Particular embodiments of the subject matter described in this document can be implemented to realize one or more of the following advantages. In some embodiments, methods and systems provided herein provide a minimally invasive therapy for various disorders of the gastrointestinal tract. For example, in some embodiments electroporation of the gastrointestinal mucosa is performed endoscopically. Such minimally invasive techniques can reduce recovery times, patient discomfort, and treatment costs. Additionally, the endoscopes, catheters, caps, and/or an over-tube as described herein can be used to ablate other portions of the gastrointestinal tract with both superficial and/or deep-pulsed electrical field for the treatment of various disorders of the gastrointestinal tract under endosonographic guidance.

Unless otherwise defined, all technical and scientific terms used herein have the same meaning as commonly understood by one of ordinary skill in the art to which this invention pertains. Although methods and materials similar or equivalent to those described herein can be used to practice the invention, suitable methods and materials are described herein. All publications, patent applications, patents, and other references mentioned herein are incorporated by reference in their entirety. In case of conflict, the present specification, including definitions, will control. In addition, the materials, methods, and examples are illustrative only and not intended to be limiting.

The details of one or more embodiments of the invention are set forth in the accompanying drawings and the description herein. Other features, objects, and advantages of the invention will be apparent from the description and drawings, and from the claims.

DESCRIPTION OF THE DRAWINGS

FIG. 1 is a cross-sectional view of a portion of a human gastrointestinal tract.

FIG. 2 illustrates an example pulsed electrical field device for delivery of pulsed electrical field or electroporation endoscopically to the gastrointestinal tract.

FIG. 3 illustrates another example pulsed electrical field device for delivery of pulsed electrical field or electroporation endoscopically to the gastrointestinal tract.

FIG. 4 illustrates another example pulsed electrical field device for delivery of pulsed electrical field or electroporation endoscopically to the gastrointestinal tract.

FIG. 5 illustrates another example pulsed electrical field device for delivery of pulsed electrical field or electroporation endoscopically to the gastrointestinal tract.

Like reference numbers represent corresponding parts throughout.

DETAILED DESCRIPTION

This document describes devices and methods for the treatment of health conditions involving the different layers of the gastrointestinal tract as shown FIG. 1, including the mucosa, submucosal, muscularis and the nerves within or surrounding the gastrointestinal tract in structures including the esophagus, stomach, small intestines, bile duct, pancreas duct, colon, rectum, and anal canal. For example, this document describes devices and methods for treating diseases involving the gastrointestinal tract by delivering pulsed electrical field or electroporation endoscopically.
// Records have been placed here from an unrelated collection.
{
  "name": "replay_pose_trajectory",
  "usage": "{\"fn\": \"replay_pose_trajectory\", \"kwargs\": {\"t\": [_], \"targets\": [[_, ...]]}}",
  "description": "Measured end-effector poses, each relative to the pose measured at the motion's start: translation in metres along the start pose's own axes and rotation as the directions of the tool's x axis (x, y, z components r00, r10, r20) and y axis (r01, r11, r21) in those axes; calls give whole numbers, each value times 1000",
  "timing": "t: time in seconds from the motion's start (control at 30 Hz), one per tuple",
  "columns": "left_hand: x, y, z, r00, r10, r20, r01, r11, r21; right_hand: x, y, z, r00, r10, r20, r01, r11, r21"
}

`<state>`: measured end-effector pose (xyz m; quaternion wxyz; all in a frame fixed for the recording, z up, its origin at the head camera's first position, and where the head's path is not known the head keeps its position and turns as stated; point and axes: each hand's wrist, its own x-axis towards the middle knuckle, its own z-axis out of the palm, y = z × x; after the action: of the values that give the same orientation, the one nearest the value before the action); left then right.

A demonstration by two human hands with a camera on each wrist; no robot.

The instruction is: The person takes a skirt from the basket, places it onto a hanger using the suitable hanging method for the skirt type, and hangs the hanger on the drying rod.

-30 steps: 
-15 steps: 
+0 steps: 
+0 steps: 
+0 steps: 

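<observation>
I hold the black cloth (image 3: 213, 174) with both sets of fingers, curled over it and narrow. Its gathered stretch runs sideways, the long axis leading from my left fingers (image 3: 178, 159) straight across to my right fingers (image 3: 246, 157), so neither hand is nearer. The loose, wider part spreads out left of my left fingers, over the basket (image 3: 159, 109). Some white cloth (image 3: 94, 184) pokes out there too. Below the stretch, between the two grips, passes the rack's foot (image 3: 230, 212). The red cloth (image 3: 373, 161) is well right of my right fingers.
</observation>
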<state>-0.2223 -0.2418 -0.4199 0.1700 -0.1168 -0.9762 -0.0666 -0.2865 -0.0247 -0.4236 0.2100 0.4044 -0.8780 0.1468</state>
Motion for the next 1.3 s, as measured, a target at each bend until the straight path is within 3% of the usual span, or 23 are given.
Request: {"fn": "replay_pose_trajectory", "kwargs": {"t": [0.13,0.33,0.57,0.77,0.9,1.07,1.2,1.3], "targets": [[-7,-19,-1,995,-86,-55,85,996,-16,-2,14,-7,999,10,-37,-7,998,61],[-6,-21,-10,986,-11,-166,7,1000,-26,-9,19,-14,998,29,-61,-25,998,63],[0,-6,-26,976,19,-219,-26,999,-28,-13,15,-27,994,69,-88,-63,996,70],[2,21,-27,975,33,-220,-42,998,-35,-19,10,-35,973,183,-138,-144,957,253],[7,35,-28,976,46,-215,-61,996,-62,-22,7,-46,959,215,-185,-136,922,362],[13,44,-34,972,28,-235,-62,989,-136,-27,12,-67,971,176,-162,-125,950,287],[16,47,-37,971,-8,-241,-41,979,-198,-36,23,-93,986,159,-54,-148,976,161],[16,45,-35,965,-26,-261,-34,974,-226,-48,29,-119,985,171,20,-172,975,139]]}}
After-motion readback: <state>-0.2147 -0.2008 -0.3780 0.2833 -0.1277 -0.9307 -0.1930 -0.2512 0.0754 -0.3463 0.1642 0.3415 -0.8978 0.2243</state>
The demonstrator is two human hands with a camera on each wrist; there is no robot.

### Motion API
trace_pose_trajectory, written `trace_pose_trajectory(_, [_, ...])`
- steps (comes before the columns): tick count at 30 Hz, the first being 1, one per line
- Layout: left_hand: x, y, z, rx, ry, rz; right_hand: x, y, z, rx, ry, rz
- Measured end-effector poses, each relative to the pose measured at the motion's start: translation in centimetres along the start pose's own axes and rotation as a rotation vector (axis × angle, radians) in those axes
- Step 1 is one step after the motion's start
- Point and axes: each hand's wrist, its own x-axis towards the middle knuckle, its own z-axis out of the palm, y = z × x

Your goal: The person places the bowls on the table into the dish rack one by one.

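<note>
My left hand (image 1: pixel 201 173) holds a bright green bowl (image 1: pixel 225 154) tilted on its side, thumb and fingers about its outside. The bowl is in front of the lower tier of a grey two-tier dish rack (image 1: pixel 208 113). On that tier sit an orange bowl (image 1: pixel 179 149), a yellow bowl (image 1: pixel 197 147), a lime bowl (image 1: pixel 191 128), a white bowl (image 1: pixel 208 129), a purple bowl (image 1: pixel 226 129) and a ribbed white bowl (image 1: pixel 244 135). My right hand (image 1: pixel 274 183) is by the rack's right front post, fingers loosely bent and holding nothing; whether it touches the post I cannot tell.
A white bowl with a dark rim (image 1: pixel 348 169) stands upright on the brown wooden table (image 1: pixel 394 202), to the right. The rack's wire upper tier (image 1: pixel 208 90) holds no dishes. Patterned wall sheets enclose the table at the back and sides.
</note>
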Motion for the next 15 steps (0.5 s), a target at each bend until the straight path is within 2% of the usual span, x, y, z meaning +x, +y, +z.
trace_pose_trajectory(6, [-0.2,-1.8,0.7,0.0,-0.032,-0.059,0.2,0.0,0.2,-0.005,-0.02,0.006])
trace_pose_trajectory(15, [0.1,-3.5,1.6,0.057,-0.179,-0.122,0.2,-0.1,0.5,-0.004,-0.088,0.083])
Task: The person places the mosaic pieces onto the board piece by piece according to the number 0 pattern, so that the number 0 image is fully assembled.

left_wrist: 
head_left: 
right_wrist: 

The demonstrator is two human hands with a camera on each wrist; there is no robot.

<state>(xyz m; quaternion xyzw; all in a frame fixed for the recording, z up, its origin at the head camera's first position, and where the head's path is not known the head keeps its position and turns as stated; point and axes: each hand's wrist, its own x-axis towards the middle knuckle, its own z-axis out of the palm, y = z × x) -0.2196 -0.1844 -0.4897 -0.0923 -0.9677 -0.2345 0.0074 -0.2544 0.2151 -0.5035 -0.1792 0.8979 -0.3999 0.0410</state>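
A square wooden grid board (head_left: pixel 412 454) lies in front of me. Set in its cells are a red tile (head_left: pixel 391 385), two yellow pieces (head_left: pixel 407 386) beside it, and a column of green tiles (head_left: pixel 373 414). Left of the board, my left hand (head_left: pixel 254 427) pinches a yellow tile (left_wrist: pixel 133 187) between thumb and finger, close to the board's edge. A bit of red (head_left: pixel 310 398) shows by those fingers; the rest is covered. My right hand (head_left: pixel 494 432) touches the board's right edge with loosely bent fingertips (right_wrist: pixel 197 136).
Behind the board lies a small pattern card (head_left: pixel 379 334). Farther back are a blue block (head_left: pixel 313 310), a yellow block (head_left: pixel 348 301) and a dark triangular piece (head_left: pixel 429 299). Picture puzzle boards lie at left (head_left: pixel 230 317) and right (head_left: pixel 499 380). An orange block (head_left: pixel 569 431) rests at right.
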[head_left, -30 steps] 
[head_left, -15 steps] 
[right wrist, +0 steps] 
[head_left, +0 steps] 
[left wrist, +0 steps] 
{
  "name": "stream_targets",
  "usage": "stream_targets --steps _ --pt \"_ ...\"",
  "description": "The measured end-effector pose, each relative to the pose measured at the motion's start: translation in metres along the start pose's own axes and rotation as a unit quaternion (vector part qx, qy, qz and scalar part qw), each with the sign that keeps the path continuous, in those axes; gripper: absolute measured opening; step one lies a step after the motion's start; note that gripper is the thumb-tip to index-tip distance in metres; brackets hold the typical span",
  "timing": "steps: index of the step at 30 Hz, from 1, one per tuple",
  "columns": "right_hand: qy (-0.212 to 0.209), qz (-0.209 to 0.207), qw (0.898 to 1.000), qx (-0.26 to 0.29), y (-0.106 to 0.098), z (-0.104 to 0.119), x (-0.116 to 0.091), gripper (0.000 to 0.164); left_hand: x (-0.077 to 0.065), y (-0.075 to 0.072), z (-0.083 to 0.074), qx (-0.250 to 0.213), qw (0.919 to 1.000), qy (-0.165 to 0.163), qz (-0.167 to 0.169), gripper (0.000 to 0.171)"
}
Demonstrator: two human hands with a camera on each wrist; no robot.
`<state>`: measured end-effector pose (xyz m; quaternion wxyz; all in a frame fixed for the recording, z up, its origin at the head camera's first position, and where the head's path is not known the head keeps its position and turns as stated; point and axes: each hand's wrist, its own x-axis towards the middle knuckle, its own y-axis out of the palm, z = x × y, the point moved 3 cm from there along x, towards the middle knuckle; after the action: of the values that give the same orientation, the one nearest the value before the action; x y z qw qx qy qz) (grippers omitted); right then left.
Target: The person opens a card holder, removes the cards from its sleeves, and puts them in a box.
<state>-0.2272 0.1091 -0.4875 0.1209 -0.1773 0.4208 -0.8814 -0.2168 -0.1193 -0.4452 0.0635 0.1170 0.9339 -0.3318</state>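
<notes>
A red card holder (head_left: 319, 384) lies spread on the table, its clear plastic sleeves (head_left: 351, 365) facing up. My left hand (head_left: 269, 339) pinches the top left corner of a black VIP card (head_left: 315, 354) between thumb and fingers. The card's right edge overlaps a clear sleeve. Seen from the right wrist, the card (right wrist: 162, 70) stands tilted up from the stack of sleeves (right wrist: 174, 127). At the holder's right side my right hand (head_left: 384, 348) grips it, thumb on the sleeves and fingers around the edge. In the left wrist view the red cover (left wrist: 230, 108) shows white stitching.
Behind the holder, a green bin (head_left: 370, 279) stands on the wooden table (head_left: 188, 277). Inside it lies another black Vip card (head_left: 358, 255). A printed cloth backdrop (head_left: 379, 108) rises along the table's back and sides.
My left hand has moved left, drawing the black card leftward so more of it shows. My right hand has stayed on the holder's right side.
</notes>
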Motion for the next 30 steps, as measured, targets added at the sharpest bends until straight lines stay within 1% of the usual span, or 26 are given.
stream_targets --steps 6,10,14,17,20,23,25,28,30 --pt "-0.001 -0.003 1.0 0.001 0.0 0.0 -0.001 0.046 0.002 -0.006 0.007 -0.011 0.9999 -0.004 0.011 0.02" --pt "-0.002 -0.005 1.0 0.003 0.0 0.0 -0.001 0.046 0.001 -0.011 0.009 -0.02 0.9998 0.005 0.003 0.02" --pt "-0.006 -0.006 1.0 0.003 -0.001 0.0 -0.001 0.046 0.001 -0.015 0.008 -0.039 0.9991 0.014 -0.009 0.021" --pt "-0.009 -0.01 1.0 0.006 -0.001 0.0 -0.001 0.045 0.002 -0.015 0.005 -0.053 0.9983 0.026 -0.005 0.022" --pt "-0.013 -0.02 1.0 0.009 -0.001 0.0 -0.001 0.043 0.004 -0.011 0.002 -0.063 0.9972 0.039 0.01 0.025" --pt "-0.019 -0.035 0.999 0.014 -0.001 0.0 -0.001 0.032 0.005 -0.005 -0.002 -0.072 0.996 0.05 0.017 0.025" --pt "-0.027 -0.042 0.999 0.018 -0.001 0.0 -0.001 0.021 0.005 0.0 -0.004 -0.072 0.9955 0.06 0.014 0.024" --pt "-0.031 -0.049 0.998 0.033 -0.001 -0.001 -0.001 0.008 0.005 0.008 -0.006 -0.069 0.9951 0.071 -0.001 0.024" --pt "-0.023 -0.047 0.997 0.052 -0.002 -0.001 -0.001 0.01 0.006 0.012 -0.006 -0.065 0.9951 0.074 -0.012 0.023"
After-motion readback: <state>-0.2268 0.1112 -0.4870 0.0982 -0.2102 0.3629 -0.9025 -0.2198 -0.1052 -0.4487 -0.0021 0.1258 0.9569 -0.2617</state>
Diseases treated by the devices and methods described herein can include, but are not limited to, flat or protruding polyps or masses of the gastrointestinal tract, Barrett's esophagus or esophageal cancer, metaplasia of the gastrointestinal tract, infiltrative disease of the gastrointestinal tract, lymphoma or other malignancies of the gastrointestinal tract, Helicobacter pylori infection, Clostridium difficile infection, or other infectious diseases of gastrointestinal tract, alteration of the gastrointestinal microbiome or leaky gut syndromes, irritable bowel disease, inflammatory bowel disease, eosinophilic GI diseases, celiac disease, hepatic encephalopathy, fatty liver disease, diabetes mellitus, achalasia, gastroparesis, Hirschsprung disease, deep GI malignancies invasion or invasion to neighboring lymph nodes, diseases requiring regeneration or ablation of the enteric nervous systems or surrounding nerve clusters to alter the gut-liver, gut-pancreas, gut-muscle, gut-adipose tissues, and or gut-central nervous system access. The devices and methods described herein allow partial or complete, selective or comprehensive ablation of the layers and or surrounding structures of the gastrointestinal tract.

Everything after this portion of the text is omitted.